👁🗨 Un accord de plaidoyer à la David Hicks pourrait devenir la planche de salut dont Julian Assange a besoin
Les infractions et les irrégularités dans l'affaire Assange sont flagrantes. Il est donc compréhensible de douter de l'affirmation de Kennedy selon laquelle une "résolution" est en vue.
👁🗨 Un accord de plaidoyer à la David Hicks pourrait devenir la planche de salut dont Julian Assange a besoin
Par Paul Gregoire, le 18 août 2023
L'ambassadrice américaine Caroline Kennedy a déclaré lundi au Sydney Morning Herald qu'un accord pourrait être conclu concernant le journaliste australien Julian Assange, détenu dans une prison de haute sécurité au Royaume-Uni à la requête de la Maison Blanche, en isolement prolongé, depuis plus de quatre ans maintenant.
Mme Kennedy a déclaré que puisque le ministère américain de la justice traite l'affaire, "il ne s'agit pas vraiment d'une question diplomatique", mais "une résolution est tout à fait envisageable", bien qu'elle ait pris note des récents propos du secrétaire d'État américain Anthony Blinken concernant le "préjudice très grave" occasionné par le fondateur de WikiLeaks.
Né à Townsville, M. Assange a publié en 2010 des milliers de dossiers militaires américains classifiés concernant les guerres menées par les États-Unis en Irak et en Afghanistan qui lui ont été communiqués par Chelsea Manning, une soldate de l'armée américaine.
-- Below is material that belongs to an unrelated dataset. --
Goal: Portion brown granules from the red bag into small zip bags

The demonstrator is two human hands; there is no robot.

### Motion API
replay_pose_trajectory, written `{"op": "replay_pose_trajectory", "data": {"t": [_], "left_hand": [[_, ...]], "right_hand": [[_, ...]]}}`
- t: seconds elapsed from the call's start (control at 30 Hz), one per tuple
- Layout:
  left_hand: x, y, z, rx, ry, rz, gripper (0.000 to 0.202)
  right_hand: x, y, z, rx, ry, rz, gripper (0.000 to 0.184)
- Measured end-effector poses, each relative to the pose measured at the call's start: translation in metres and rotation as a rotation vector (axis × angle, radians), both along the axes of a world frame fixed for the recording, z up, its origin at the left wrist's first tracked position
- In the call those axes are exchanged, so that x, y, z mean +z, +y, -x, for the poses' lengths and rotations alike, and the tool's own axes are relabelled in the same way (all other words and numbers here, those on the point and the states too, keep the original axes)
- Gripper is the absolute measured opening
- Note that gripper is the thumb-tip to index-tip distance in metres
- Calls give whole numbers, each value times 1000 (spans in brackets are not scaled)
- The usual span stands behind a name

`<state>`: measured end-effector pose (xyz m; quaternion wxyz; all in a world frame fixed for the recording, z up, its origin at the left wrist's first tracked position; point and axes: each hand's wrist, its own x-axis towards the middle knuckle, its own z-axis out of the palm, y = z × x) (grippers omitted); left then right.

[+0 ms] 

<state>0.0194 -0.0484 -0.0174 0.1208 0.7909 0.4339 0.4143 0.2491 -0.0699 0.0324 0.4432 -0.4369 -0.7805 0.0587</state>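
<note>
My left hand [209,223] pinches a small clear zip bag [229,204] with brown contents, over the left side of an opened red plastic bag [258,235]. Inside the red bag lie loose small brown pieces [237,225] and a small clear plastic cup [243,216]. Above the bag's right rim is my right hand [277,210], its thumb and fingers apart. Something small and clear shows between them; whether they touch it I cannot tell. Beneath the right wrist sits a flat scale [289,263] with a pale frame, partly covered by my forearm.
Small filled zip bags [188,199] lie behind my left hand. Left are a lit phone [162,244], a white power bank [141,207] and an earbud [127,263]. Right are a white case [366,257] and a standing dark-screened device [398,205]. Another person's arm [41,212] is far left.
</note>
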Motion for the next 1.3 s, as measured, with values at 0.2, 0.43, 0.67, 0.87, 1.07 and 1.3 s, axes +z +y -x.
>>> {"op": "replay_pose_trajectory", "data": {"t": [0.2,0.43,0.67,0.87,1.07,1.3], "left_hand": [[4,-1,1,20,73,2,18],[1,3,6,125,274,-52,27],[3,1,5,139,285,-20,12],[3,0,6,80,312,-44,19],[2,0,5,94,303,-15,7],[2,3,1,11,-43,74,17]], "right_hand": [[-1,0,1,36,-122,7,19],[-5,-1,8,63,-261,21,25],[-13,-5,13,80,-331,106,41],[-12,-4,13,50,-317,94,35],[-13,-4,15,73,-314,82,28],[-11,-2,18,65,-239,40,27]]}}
Après avoir expurgé ces documents, M. Assange a exposé au monde entier les crimes de guerre et les mensonges de l'empire américain.
L'accord potentiel a été comparé à un "accord de plaidoyer à la David Hicks". David Hicks est un Australien détenu par les États-Unis au camp de détention de Guantanamo Bay pendant plus de cinq ans jusqu'en 2007, parce qu'il avait visité un camp d'entraînement d'Al-Qaïda, et notre gouvernement [australien] n'a rien fait pour l'aider.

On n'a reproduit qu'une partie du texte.